Bit 31 LNGF : Length valid flag

This flag indicates when the delay line length value contained in LNG[11:0] is valid after UNIT[6:0] bits changed.

0: Length value in LNG is not valid.

1: Length value in LNG is valid.

Bits 30:28 Reserved, must be kept at reset value.

Bits 27:16 LNG[11:0] : Delay line length value

These bits reflect the 12 unit delay values sampled at the rising edge of the input clock.

The value is only valid when LNGF = 1.

Bit 15 Reserved, must be kept at reset value.
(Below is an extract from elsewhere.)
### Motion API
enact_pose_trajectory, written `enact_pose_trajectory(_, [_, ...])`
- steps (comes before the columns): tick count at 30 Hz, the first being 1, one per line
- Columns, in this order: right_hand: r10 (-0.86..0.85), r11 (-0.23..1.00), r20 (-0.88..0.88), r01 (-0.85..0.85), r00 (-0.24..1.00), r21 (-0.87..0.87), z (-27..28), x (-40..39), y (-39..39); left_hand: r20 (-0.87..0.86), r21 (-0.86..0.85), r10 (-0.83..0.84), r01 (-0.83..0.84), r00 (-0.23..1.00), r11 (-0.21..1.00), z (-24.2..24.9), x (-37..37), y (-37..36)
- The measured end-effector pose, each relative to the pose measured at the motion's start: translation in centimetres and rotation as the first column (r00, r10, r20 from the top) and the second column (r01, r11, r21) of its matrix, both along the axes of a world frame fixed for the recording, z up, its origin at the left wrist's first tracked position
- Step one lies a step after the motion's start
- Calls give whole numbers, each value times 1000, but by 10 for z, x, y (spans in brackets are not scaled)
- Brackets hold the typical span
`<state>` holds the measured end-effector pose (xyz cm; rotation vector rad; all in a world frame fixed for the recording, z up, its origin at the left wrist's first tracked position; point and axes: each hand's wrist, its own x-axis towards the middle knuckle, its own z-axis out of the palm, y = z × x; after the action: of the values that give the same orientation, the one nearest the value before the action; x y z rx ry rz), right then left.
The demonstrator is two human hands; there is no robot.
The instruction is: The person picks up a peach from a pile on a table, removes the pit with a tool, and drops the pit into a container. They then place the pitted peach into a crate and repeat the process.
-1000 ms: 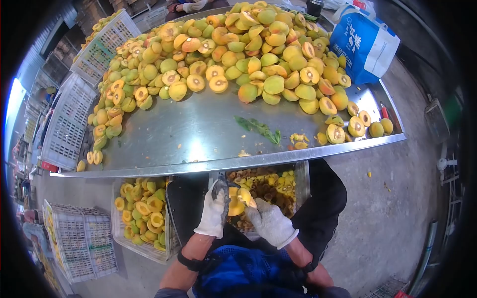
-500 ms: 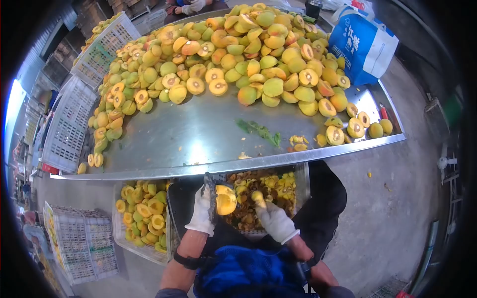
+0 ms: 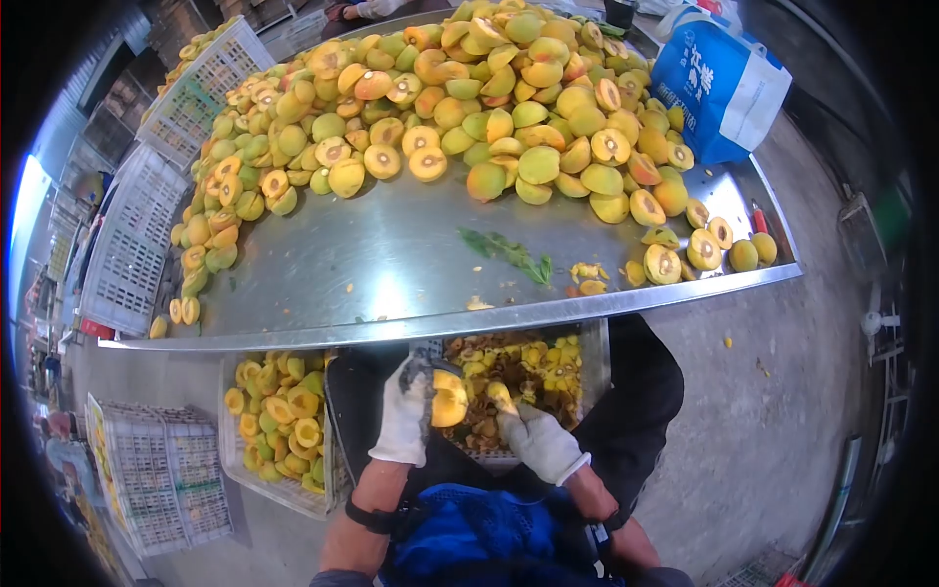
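My left hand (image 3: 404, 411), in a white glove with dark-stained fingers, is closed round a yellow peach half (image 3: 449, 399), its hollowed side turned toward my other hand. To its right my right hand (image 3: 541, 438), also gloved in white, has its fingers closed on a small yellow rounded thing (image 3: 500, 396); its kind cannot be made out. Both hands are over my lap, above a crate (image 3: 595, 372) of brown and yellow fruit scraps (image 3: 486, 430). On my left, another crate (image 3: 235, 455) holds hollowed peach halves (image 3: 279, 408).
A steel table (image 3: 342, 249) ahead carries a large heap of halved peaches (image 3: 538, 166) and some green leaves (image 3: 504, 251). A blue bag (image 3: 699, 93) stands at its right corner, near a red-handled tool (image 3: 759, 219). White crates (image 3: 132, 240) line the left. Another person's gloved hand (image 3: 377, 8) shows at the back.
The peach half and my left hand have shifted slightly right, and the peach half has turned. My right hand's small yellow thing has tilted and come slightly nearer to it.
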<state>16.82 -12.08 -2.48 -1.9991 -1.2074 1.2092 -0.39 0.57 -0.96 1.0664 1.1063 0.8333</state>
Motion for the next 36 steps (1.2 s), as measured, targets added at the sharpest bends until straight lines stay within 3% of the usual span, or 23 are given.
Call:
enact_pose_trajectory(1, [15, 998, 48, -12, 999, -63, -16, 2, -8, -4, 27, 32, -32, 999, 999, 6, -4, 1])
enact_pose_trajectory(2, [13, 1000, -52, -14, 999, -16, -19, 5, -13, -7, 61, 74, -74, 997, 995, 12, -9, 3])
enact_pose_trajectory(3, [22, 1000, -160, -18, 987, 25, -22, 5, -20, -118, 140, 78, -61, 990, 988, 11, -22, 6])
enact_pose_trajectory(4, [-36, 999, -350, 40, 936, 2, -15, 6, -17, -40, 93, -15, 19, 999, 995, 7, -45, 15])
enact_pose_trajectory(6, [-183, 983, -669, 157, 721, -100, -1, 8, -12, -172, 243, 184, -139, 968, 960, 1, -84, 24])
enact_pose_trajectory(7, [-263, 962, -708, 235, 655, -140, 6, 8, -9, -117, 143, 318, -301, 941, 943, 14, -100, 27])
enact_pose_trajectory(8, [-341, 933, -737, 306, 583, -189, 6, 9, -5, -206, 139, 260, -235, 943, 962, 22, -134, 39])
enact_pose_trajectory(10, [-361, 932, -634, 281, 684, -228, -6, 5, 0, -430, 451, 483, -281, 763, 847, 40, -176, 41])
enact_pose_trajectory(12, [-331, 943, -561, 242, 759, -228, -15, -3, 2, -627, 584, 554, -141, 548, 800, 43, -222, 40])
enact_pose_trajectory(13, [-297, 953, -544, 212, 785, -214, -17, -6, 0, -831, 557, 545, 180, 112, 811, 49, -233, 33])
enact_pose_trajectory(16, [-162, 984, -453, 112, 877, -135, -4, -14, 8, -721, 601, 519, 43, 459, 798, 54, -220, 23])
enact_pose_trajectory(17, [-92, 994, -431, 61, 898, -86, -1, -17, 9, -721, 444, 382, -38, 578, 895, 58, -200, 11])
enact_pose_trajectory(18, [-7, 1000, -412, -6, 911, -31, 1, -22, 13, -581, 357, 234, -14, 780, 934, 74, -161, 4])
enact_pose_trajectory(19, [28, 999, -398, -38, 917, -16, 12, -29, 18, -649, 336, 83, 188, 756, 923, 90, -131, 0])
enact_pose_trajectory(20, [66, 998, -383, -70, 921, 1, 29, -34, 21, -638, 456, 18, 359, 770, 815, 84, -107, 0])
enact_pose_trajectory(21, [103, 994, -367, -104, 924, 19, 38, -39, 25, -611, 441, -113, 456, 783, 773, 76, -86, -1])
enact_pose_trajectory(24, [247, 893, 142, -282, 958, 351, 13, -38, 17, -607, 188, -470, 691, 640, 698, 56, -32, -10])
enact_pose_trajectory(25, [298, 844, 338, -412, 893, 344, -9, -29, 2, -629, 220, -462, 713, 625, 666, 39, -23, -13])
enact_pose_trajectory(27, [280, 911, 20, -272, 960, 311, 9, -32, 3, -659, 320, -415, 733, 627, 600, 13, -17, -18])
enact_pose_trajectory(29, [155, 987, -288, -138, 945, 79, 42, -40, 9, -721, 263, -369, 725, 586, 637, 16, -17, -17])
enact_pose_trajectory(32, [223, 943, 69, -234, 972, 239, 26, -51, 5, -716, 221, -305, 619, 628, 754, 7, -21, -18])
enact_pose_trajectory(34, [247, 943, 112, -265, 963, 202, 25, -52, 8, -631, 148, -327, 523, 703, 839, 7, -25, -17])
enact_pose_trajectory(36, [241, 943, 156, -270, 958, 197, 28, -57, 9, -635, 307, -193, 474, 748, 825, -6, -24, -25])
Bits 14:8 UNIT[6:0] : Delay of a unit delay cell.

These bits can only be written when SEN = 1.

Unit delay = initial delay + UNIT[6:0] x delay step

Bits 7:4 Reserved, must be kept at reset value.

Bits 3:0 SEL[3:0] : Phase for the output clock.

These bits can only be written when SEN = 1.

Output clock phase = input clock + SEL[3:0] x unit delay

21.5.3 DLYB register map

Table 161. DLYB register map and reset values

Offset	Register name	31	30	29	28	27	26	25	24	23	22	21	20	19	18	17	16	15	14	13	12	11	10	9	8	7	6	5	4	3	2	1	0
0x000	DLYB_CR	Res.	Res.	Res.	Res.	Res.	Res.	Res.	Res.	Res.	Res.	Res.	Res.	Res.	Res.	Res.	Res.	Res.	Res.	Res.	Res.	Res.	Res.	Res.	Res.	Res.	Res.	Res.	Res.	Res.	Res.	SEN	DEN
0x000	Reset value																															0	0
0x004	DLYB_CFGR	LNGF	Res.	Res.	Res.	LNG[11:0]												Res.	UNIT[6:0]						Res.	Res.	Res.	Res.	SEL[3:0]
0x004	Reset value	0				0	0	0	0	0	0	0	0	0	0	0	0		0	0	0	0	0	0	0	0					0	0	0	0

Refer to Section 2.3: Memory organization for the register boundary addresses.